#### PROMPT
Show each line of the data below in which "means" occurs.

::: INPUT MATERIAL :::

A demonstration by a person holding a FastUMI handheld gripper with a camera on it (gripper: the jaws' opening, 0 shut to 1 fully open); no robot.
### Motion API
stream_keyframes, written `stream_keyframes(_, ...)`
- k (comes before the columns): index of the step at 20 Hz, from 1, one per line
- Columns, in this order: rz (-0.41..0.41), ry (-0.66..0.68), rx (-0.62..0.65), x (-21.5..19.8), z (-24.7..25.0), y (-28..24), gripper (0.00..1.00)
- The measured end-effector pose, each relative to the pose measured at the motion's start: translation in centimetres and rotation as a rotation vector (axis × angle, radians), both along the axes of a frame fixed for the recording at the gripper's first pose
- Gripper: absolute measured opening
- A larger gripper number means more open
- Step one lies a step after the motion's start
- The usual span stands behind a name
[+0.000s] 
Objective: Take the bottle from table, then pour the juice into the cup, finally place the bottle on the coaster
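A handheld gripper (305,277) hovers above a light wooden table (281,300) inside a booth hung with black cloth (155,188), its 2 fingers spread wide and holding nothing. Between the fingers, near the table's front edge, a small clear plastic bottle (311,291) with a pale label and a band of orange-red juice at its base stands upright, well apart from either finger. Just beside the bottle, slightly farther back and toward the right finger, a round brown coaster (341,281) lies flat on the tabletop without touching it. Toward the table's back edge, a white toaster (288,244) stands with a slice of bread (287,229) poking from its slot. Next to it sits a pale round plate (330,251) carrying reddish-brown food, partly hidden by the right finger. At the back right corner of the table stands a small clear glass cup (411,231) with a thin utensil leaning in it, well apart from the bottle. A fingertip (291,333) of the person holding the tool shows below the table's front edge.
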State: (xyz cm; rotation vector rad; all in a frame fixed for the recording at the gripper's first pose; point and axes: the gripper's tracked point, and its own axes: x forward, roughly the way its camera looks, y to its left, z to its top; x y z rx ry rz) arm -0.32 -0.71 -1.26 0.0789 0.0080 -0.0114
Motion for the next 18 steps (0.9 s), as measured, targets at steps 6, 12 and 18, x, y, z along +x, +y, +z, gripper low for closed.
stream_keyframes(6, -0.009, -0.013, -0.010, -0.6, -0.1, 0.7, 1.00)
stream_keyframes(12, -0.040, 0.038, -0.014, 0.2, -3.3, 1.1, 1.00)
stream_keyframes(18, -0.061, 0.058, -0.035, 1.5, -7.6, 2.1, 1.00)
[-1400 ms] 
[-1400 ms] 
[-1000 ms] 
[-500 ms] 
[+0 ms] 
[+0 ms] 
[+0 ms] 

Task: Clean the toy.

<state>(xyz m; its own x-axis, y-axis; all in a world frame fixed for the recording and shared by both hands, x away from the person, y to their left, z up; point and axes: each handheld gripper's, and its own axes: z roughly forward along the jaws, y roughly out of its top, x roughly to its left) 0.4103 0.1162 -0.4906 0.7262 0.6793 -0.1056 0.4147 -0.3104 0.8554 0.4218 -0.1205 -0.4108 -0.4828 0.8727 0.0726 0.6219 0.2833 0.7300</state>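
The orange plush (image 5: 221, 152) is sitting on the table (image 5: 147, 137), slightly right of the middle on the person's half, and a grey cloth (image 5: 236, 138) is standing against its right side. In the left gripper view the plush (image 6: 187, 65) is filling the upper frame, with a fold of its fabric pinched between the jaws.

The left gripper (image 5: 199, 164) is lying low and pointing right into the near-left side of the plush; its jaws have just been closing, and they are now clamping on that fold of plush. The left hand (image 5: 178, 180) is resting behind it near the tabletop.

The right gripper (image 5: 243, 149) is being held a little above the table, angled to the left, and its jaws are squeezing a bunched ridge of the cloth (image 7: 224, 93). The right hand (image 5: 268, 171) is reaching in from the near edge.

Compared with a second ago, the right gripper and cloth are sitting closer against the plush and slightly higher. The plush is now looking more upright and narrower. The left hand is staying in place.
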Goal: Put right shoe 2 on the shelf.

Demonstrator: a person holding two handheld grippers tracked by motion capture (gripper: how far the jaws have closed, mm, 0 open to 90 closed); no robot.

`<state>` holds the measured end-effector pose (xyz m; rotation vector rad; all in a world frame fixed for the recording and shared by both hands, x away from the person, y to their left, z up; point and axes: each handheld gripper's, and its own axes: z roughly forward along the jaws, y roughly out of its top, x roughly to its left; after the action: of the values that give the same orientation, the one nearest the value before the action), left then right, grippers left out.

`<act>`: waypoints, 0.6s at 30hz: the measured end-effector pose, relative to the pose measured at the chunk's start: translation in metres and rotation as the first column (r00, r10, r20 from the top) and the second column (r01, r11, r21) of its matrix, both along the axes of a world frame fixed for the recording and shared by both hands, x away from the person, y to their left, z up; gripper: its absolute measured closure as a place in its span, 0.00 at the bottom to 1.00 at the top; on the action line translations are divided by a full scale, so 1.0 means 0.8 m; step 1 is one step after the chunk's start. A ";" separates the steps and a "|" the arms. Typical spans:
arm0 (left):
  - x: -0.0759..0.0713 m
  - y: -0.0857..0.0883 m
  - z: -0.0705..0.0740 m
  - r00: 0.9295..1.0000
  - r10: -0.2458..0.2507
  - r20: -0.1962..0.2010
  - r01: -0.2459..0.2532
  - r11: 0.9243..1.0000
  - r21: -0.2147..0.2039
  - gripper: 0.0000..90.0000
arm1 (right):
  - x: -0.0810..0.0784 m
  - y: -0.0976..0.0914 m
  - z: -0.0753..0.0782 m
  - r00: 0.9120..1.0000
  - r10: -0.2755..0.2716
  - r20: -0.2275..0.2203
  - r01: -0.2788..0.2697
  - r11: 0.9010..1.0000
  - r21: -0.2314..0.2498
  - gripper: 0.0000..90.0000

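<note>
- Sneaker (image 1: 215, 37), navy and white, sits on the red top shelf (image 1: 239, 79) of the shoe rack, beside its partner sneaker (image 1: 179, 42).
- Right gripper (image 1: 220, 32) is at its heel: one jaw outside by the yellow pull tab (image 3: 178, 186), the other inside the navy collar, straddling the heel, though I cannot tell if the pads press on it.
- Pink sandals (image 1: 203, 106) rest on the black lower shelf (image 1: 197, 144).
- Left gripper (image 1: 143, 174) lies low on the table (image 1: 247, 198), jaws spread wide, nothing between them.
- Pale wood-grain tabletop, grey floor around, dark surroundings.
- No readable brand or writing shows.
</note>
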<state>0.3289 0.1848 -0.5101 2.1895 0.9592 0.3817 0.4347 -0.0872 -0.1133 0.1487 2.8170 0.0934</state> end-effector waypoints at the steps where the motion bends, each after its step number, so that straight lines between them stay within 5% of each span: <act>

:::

#### RESPONSE
- A larger gripper number means more open
`<act>`: waypoints, 0.6s at 30hz: the measured end-effector pose, relative to the pose measured at the chunk's start: translation in metres and rotation as the first column (r00, r10, r20 from the top) and the second column (r01, r11, r21) of its matrix, both along the axes of a world frame fixed for the recording and shared by both hands, x away from the person, y to their left, z up; gripper: its absolute measured closure as a place in its span, 0.00 at the bottom to 1.00 at the top; on the action line translations are divided by a full scale, so 1.0 means 0.8 m; step 1 is one step after the chunk's start. A ";" separates the steps and a "|" the arms. Typical spans:

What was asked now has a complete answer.